(Stored records)
------------------------------------------------------------
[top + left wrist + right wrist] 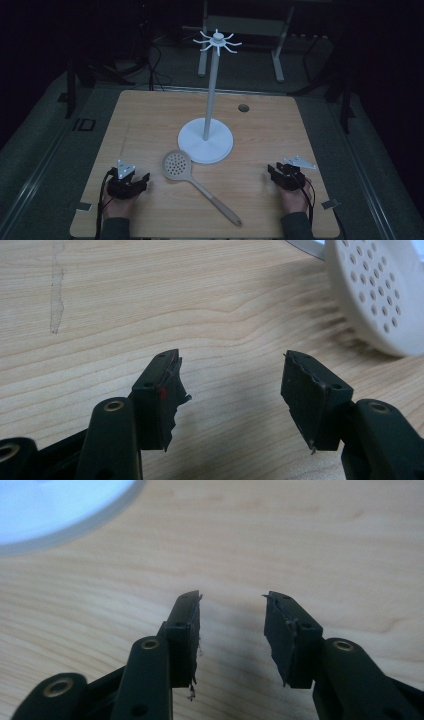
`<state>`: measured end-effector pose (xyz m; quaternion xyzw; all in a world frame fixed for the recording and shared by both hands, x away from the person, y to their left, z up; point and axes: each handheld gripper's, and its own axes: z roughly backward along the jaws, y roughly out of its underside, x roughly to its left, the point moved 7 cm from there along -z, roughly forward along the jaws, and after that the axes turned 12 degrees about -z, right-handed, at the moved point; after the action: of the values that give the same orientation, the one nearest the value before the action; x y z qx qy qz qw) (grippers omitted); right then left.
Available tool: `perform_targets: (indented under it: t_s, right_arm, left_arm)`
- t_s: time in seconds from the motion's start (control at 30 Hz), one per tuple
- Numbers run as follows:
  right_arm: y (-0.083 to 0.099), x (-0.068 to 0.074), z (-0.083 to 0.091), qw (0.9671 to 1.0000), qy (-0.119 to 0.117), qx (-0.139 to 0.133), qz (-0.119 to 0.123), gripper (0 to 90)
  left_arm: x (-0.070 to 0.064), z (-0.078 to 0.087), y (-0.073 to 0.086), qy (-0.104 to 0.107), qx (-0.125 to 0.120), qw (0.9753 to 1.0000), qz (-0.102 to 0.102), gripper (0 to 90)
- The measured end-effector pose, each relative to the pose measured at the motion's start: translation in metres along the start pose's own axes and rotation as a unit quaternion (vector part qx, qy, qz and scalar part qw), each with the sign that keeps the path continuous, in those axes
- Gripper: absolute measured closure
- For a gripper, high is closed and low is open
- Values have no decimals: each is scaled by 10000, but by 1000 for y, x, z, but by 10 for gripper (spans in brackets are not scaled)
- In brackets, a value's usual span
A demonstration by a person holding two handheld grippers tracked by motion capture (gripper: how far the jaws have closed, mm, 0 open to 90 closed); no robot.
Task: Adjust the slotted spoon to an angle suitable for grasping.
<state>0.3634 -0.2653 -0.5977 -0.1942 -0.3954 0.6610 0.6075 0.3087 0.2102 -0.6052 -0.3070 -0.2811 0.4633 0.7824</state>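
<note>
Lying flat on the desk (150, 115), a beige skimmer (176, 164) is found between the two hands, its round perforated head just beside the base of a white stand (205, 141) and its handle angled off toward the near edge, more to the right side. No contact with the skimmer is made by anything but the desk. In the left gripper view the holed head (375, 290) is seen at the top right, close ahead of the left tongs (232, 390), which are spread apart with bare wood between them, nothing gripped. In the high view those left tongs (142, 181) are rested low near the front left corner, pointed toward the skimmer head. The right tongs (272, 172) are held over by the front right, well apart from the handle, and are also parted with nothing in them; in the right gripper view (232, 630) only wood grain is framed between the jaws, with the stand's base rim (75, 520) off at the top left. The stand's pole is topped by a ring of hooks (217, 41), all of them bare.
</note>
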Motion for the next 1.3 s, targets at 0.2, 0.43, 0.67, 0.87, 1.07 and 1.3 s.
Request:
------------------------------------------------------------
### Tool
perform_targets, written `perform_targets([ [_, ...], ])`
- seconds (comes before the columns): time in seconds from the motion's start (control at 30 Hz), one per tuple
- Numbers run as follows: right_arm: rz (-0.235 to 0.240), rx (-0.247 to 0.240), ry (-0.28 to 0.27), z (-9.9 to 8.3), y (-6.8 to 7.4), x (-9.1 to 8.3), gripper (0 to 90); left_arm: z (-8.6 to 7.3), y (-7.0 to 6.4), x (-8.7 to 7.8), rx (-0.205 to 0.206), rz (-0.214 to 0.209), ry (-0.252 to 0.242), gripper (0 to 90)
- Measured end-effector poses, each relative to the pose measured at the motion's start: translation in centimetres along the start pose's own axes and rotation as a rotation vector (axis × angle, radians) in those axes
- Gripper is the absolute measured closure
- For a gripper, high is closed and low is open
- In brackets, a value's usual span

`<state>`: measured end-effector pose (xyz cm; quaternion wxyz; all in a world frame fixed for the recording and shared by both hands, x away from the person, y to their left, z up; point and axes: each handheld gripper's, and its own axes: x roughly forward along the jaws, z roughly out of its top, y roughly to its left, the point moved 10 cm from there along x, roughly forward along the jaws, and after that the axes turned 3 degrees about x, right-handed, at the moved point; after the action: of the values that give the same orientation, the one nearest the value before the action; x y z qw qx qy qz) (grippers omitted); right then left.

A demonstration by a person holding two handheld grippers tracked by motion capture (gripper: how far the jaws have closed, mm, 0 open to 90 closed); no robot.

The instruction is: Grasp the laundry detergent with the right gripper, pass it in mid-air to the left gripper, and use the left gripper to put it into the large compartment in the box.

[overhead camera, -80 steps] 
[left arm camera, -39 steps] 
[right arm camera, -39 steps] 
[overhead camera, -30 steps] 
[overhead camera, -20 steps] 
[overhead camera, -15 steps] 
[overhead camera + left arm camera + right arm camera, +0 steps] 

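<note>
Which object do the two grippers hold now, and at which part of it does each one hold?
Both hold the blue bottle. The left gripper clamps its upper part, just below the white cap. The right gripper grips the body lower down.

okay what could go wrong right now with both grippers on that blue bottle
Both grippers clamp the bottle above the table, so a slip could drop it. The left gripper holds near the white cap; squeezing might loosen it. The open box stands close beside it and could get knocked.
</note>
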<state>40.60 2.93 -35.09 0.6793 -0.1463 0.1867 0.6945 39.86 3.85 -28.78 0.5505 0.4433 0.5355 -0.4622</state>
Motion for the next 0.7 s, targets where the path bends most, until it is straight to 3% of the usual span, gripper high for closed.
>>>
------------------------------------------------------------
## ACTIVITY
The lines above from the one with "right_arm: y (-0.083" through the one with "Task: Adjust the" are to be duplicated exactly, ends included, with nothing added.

## EXERCISE ANSWER
  right_arm: y (-0.083 to 0.099), x (-0.068 to 0.074), z (-0.083 to 0.091), qw (0.9671 to 1.0000), qy (-0.119 to 0.117), qx (-0.139 to 0.133), qz (-0.119 to 0.123), gripper (0 to 90)
  left_arm: x (-0.070 to 0.064), z (-0.078 to 0.087), y (-0.073 to 0.086), qy (-0.104 to 0.107), qx (-0.125 to 0.120), qw (0.9753 to 1.0000), qz (-0.102 to 0.102), gripper (0 to 90)
- The measured end-effector pose, each relative to the pose measured at the motion's start: translation in metres along the start pose's own axes and rotation as a unit quaternion (vector part qx, qy, qz and scalar part qw), each with the sign that keeps the path continuous, in those axes
- Gripper: absolute measured closure
- For a gripper, high is closed and low is open
- Values have no decimals: each is scaled by 10000, but by 1000 for y, x, z, but by 10 for gripper (spans in brackets are not scaled)
- In brackets, a value's usual span
A demonstration by a person holding two handheld grippers tracked by motion capture (gripper: how far the jaws have closed, mm, 0 open to 90 closed); no robot.
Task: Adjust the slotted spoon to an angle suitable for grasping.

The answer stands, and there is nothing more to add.